From: Andrew West (andrewcwest@gmail.com)
Date: Fri Mar 19 2010 - 03:51:32 CST
On 18 March 2010 21:57, karl williamson <public@khwilliamson.com> wrote:
>
> Section 4.8 of TUS 5.2 says:
>
> R3
> U+002D hyphen-minus does not occur ... immediately preceding a space
> character.
>
> But these characters violate that:
> U+0F0A TIBETAN MARK BKA- SHOG YIG MGO
> U+0FD0 TIBETAN MARK BSKA- SHOG GI MGO RGYAN
> U+0FD0 TIBETAN MARK BKA- SHOG GI MGO RGYAN
They certainly do conform to the character naming rules, but the
"Character Name Syntax" rules -- which seem to have been newly added
to the text of Unicode 5.2 -- misstate the rules with regard to the
hyphen-minus character.

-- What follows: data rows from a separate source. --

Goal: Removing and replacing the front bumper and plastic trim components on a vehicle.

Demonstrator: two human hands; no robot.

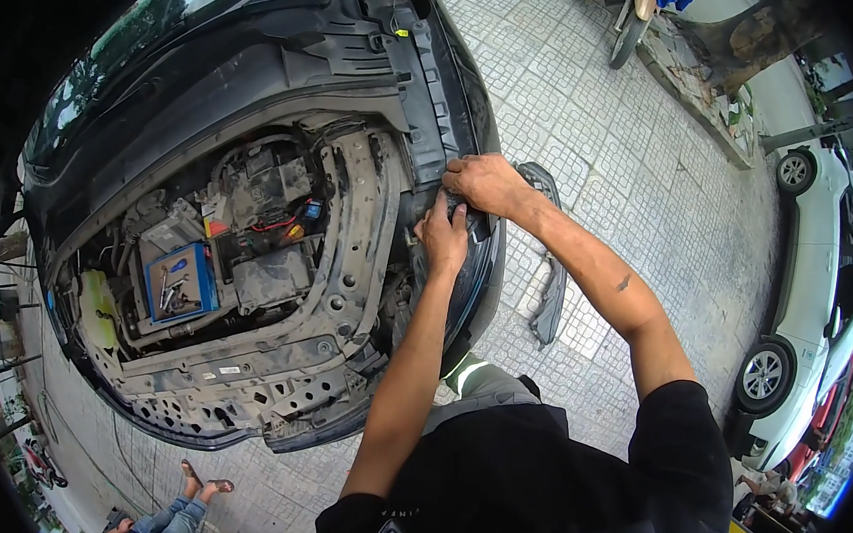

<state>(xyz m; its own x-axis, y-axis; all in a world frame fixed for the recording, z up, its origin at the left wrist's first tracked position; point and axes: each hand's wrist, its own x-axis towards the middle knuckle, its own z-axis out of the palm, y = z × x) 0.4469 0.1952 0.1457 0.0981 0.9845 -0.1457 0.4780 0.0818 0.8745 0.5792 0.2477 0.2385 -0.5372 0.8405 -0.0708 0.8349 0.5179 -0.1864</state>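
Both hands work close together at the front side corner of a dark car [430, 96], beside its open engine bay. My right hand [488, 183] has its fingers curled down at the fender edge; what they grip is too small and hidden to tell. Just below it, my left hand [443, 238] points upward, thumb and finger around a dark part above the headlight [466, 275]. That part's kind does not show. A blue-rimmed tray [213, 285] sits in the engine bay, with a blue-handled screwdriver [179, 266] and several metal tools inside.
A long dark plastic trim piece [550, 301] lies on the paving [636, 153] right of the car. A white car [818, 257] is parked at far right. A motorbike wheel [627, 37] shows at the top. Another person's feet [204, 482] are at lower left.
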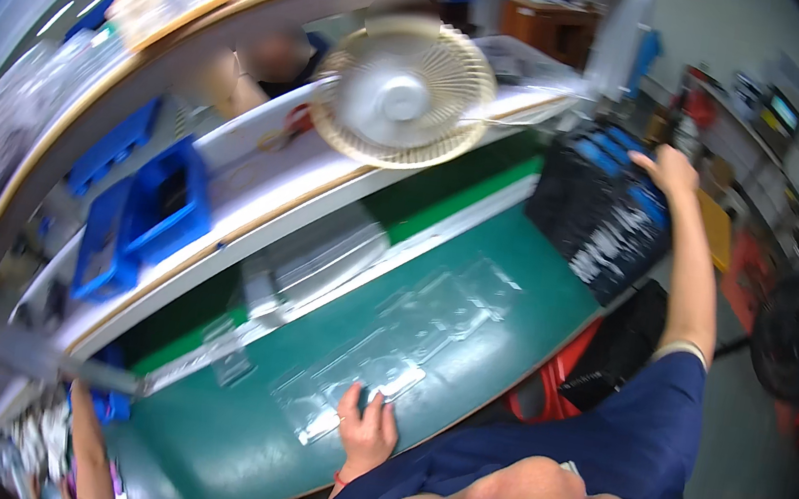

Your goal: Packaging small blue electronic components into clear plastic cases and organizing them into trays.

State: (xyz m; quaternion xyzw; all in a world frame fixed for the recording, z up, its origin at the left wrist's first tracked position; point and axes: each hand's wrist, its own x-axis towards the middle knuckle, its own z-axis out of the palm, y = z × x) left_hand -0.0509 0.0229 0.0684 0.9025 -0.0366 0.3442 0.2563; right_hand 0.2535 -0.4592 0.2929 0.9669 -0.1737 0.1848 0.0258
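Observation:
My left hand [367, 434] lies on the near edge of the green-topped table [266, 459], fingers apart, touching clear plastic bags or sheets [408, 337] spread flat there. My right arm stretches far out to the right. At its end my right hand [674, 172] is at the top of a black box [606, 211] with white markings and blue pieces along its upper side. The thumb stands away from the other fingers, which are partly blurred. Nothing shows in this hand, and whether it touches the box is unclear.
A round fan [401, 98] stands on the shelf beyond the table. Blue bins [169, 199] sit to its left. Another person's arm [93, 457] is at the lower left, and a person is partly visible behind the shelf. A red stool [560, 372] is by the table's right end.

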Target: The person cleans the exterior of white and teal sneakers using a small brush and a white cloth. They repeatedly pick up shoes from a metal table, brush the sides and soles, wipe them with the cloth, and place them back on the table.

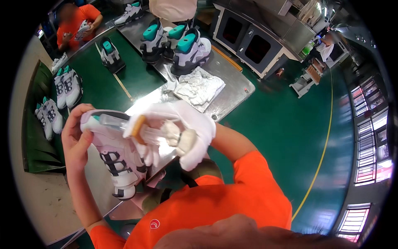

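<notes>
Fingers and thumb of the bare left hand [78, 141] clamp the heel of a white, lilac and black shoe [110, 144], held up in front of the person's body with its toe pointing down and back toward them. The right hand [184, 116], in a white glove, is closed around a clear tool [150, 136] with an amber band and lumpy beige parts; the tool's clear end reaches the shoe's opening, though how deep it goes cannot be told. Gloved fingers hang against the shoe's side. Beyond the hands, a green work surface [93, 89] runs away to the upper left, edged by a steel ledge [234, 89]. A lone shoe [111, 58] stands on the green, well apart from the held one; two pairs of white shoes [66, 92] line its left side. Three teal-lined shoes [191, 52] crowd together on the steel, with a crumpled white cloth [199, 88] just beside them. Past the ledge's rounded right corner, open green floor [286, 145] spreads widely beside the right arm, crossed by a curving yellow line [324, 151]. Across the surface, a co-worker in orange [85, 14] holds another shoe [84, 31].
</notes>
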A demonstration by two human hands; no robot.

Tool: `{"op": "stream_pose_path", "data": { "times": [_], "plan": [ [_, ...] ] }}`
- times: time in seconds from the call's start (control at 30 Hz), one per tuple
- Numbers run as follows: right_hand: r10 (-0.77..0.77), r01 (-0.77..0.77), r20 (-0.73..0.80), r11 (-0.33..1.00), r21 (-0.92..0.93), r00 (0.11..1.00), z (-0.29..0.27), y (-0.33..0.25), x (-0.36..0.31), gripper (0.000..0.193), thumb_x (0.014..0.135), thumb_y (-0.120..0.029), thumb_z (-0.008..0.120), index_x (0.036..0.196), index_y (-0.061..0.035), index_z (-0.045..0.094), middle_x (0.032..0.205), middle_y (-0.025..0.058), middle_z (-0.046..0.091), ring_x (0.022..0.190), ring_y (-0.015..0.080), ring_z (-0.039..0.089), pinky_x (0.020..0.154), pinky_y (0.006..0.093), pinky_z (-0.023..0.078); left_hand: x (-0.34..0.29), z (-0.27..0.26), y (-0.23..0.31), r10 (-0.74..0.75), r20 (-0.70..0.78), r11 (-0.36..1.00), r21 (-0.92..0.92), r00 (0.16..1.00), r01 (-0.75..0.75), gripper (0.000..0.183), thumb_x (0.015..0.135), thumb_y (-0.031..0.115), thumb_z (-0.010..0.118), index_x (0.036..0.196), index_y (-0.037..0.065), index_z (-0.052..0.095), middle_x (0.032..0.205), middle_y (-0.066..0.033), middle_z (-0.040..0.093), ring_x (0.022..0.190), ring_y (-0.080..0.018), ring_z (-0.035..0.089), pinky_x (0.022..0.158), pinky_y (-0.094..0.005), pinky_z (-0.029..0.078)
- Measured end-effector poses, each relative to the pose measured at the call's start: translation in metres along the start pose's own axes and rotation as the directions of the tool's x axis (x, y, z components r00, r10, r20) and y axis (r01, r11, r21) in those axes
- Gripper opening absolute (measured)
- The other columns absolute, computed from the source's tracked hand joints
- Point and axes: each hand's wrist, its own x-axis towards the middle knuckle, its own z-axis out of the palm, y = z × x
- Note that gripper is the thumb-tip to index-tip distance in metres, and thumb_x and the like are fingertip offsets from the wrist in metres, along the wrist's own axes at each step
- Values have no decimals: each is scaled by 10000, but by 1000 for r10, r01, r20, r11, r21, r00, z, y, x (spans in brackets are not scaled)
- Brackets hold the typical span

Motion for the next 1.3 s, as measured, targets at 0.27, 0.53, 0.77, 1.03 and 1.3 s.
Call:
{"op": "stream_pose_path", "data": {
  "times": [0.27, 0.53, 0.77, 1.03, 1.3],
  "plan": [
    [89, -80, -25, 965, 250, 996, -12, 43, 47, 818, 570, -188, 789, 1260, 94, 453, 959, 205, 579, 846, 290, 641, 718, 393, 561, -12, -17, -18, -58, -244, 993, -113, 968, 31, 536, 879, 273, 656, 1297, -35, 523, 1177, -82, 598, 1067, -141, 554, 946, -269, 409],
    [143, -142, 13, 962, 234, 990, -28, 70, 80, 1043, 496, -336, 823, 1325, 107, 370, 956, 265, 564, 830, 364, 649, 669, 413, 584, -29, -44, -48, -210, -425, 928, -369, 881, 44, 483, 944, 275, 611, 1306, -30, 515, 1171, -82, 622, 1046, -135, 596, 912, -273, 460],
    [309, -296, 35, 866, 402, 950, -46, 96, 77, 978, 552, -277, 813, 1339, 103, 375, 1040, 225, 570, 882, 352, 652, 738, 421, 579, -40, -53, -79, -381, -509, 859, -505, 772, 91, 427, 974, 279, 566, 1260, -37, 536, 1136, -90, 634, 1026, -141, 606, 904, -285, 475],
    [404, -343, -101, 864, 369, 909, -42, 102, 60, 985, 526, -321, 769, 1289, 175, 390, 931, 267, 590, 785, 385, 649, 648, 426, 573, -44, -56, -97, -508, -493, 758, -646, 707, 95, 395, 987, 275, 549, 1178, -70, 563, 1089, -113, 642, 974, -151, 619, 873, -286, 498],
    [335, -285, -82, 887, 362, 939, -44, 99, 48, 986, 558, -361, 772, 1285, 187, 392, 902, 262, 579, 770, 375, 653, 632, 439, 589, -41, -55, -102, -571, -526, 719, -691, 631, 75, 418, 970, 288, 577, 1187, -69, 564, 1081, -114, 648, 965, -161, 629, 858, -298, 513]
  ]
}}
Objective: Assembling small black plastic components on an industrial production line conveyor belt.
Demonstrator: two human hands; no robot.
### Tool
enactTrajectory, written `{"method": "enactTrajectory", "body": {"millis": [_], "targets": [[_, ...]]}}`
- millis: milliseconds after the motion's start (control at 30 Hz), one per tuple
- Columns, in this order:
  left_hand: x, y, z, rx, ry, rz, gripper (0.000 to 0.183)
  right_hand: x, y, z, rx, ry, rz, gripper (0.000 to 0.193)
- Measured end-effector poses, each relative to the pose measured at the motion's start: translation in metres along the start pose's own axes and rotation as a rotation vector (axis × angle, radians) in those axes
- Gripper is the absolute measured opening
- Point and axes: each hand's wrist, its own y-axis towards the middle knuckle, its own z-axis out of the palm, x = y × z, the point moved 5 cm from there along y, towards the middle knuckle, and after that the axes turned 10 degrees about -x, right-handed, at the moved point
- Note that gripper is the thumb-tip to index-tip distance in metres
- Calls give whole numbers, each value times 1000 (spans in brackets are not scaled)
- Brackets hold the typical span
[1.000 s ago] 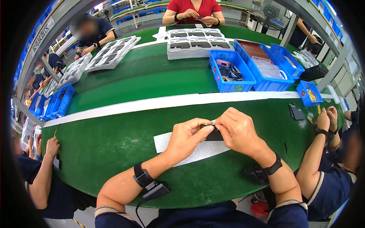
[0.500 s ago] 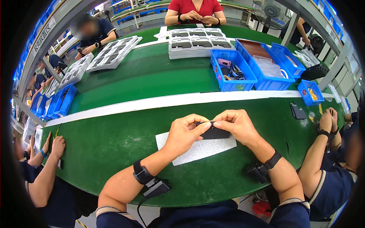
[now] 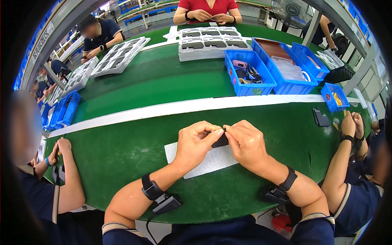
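Over green tabletop (image 3: 122, 153), black piece (image 3: 221, 141)

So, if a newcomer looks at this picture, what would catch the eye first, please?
Probably the left hand and right hand at the centre, holding a dark part near a pale sheet on the green table. Next, perhaps, the blue bins at upper right, and the red shirt at the top, behind stacked pale trays.

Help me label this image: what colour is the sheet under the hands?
Pale silvery grey; the sheet shows best in the head view.
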Motion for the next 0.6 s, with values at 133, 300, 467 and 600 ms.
{"method": "enactTrajectory", "body": {"millis": [133, 300, 467, 600], "targets": [[5, 3, 0, -27, 4, 128, 13, -3, 0, 1, 14, -30, 7, 16], [12, 5, 4, 40, -58, 25, 21, -30, -3, 8, 45, 324, 492, 12], [14, 3, 5, 85, -92, -25, 22, -33, -5, 5, 170, 211, 572, 18], [16, 2, 7, 113, -96, -45, 21, -27, -2, 3, 131, 172, 512, 13]]}}
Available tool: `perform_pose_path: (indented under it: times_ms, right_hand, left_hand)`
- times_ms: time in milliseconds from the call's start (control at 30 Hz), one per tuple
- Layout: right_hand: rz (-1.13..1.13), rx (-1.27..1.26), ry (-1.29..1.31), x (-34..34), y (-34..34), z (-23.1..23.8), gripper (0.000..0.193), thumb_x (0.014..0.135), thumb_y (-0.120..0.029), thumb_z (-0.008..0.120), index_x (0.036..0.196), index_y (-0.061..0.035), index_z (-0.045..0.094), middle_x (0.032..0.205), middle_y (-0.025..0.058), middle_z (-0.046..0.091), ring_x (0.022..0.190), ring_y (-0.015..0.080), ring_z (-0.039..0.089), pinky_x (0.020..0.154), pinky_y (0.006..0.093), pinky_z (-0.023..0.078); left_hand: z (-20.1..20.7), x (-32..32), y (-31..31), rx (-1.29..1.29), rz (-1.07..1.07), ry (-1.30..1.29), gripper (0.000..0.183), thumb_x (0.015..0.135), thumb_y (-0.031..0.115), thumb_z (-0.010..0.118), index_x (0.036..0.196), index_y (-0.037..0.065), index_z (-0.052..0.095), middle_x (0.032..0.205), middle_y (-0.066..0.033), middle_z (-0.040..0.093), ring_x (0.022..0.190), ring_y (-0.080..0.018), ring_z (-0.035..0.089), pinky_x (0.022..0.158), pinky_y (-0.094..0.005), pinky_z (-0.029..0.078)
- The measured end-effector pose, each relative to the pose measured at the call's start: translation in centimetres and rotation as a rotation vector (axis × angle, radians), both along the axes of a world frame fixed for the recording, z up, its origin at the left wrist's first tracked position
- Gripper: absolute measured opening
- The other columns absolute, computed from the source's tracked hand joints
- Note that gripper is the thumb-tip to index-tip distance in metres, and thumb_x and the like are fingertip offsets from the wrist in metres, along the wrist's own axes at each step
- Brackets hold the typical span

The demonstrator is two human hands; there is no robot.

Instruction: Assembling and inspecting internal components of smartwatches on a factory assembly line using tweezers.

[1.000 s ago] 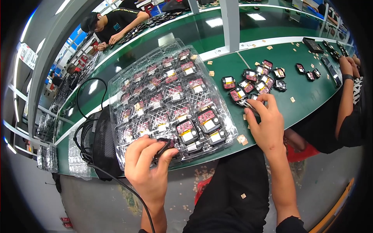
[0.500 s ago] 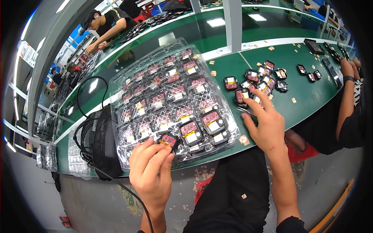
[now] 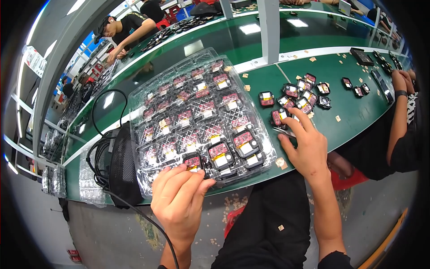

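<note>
At the tray's near left corner, the fingers of my left hand [image 3: 179,197] close on the lower edge of a square watch case [image 3: 192,160] with a red circuit board inside. That case lies against a near compartment of the clear plastic tray [image 3: 134,134]; its lower part is hidden by my fingers. My right hand [image 3: 307,141] reaches over the table with fingers apart. Its fingertips touch or hover beside another open watch case [image 3: 278,117]. A thin metal tool, like tweezers [image 3: 283,131], shows between thumb and forefinger; whether it is held I cannot tell.
Stacked watch cases [image 3: 244,143] fill the tray's near right corner. A loose pile of cases [image 3: 307,98] lies beyond my right hand on the green table [image 3: 358,121]. A black bag [image 3: 122,166] with a cable sits left of the tray. At the right is another person's arm [image 3: 398,116].
My left hand has brought the watch case down into the tray and turned it squarer to the compartment. The right hand stays nearly in place by the pile.
</note>
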State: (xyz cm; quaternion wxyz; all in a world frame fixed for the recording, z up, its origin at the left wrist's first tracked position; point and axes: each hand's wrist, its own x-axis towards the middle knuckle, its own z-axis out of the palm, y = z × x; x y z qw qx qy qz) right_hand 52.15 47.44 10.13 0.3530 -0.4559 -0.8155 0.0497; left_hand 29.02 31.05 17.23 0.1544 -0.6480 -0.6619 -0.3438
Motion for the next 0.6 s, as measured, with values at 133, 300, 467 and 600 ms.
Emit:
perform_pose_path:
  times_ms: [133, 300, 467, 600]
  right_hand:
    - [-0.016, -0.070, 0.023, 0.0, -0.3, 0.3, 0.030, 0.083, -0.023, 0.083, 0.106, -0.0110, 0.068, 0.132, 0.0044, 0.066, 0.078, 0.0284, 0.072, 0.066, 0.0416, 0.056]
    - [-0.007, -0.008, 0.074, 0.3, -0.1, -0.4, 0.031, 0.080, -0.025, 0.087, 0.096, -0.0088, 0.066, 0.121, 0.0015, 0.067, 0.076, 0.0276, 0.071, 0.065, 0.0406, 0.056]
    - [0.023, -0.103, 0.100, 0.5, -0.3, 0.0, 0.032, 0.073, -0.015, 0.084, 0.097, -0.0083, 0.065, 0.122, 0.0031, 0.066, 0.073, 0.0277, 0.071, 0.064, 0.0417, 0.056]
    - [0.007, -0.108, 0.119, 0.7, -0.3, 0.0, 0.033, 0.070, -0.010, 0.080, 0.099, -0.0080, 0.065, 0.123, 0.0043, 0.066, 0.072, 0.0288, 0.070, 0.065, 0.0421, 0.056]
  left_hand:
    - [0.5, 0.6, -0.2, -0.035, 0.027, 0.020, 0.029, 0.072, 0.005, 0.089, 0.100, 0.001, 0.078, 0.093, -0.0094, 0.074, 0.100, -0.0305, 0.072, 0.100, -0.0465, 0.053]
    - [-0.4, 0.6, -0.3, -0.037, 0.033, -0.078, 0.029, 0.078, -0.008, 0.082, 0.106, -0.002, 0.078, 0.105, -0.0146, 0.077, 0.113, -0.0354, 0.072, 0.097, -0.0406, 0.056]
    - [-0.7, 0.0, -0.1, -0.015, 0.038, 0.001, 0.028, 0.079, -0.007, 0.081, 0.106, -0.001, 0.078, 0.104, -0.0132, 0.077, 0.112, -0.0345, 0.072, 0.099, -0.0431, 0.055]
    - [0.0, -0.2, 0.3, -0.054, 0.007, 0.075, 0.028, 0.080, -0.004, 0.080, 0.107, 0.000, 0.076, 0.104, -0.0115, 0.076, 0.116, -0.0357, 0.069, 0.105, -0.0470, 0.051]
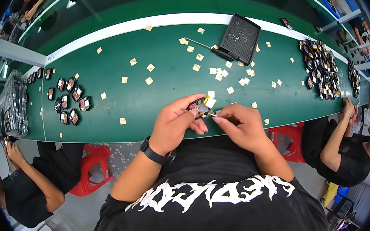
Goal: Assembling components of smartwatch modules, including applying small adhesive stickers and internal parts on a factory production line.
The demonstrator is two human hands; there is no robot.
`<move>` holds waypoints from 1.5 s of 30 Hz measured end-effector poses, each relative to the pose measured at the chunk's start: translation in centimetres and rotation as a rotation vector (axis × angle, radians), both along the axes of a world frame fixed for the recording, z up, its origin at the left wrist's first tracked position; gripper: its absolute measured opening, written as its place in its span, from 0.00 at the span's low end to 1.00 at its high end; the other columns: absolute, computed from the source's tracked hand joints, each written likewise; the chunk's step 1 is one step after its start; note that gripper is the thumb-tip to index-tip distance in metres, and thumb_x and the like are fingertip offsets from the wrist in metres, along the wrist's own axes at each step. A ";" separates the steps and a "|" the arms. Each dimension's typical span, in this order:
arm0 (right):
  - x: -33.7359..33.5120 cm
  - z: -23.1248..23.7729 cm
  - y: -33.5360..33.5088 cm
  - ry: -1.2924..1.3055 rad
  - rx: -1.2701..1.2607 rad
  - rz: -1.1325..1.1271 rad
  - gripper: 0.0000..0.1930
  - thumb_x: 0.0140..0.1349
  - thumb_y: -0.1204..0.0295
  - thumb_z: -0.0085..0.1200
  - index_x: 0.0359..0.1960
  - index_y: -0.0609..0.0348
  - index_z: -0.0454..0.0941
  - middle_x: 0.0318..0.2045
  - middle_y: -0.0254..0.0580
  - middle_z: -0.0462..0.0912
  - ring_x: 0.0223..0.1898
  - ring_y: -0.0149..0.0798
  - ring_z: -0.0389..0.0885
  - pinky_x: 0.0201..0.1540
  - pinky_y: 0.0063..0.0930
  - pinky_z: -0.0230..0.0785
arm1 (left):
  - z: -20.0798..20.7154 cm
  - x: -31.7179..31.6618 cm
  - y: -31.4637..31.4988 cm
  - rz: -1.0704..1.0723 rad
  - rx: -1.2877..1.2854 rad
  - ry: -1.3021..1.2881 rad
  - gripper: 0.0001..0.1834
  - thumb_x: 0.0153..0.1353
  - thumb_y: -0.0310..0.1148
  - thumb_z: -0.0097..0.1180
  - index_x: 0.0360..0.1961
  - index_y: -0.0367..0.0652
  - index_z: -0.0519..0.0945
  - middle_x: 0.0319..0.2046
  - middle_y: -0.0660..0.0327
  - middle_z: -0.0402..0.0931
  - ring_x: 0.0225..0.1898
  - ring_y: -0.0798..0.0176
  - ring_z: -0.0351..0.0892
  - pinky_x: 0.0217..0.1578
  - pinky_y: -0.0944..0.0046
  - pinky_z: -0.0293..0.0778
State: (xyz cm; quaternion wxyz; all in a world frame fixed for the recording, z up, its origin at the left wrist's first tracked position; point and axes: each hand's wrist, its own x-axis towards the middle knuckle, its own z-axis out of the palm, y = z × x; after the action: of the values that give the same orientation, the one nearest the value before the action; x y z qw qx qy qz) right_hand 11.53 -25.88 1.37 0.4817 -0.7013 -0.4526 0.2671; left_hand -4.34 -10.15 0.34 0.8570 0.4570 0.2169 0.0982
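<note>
My left hand [173,122], with a dark watch band on its wrist, is closed around a small open electronic device [196,107]. The device has a black shell, a red part inside and yellow and white pieces at its far right edge. Close on its right, my right hand [247,127] pinches a thin metal tool [213,114], perhaps tweezers. The tool's tip is at the device's near right side; whether it touches cannot be made out. Both hands are just above the near edge of the green table [169,90].
A black tray [251,28] with tiny parts stands far right of centre, a screwdriver [202,44] by it. Pale paper squares [133,61] lie scattered. Black devices [85,103] sit at left, a larger pile [321,69] at right. Clear plastic trays [14,105] are stacked far left. People sit at both sides.
</note>
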 end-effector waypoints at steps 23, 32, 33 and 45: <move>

The text of the forthcoming 2010 edition of
ISO/IEC 10646 explicitly allows hyphen-minus immediately preceding a
space:
24.2 Name formation
An entity names shall consist only of the following characters
• LATIN CAPITAL LETTER A through LATIN CAPITAL LETTER Z,
• DIGIT ZERO through DIGIT NINE,
• SPACE,
• HYPHEN-MINUS, and
• FULL STOP if the entity being named is a collection
The first character in an entity name shall be a Latin capital letter.
The last character in an entity name shall be either a Latin capital
letter or a Digit.
An entity name shall not contain two or more consecutive SPACE
characters or consecutive HYPHEN-MINUS characters. A collection name
shall not contain two or more consecutive FULL STOP characters.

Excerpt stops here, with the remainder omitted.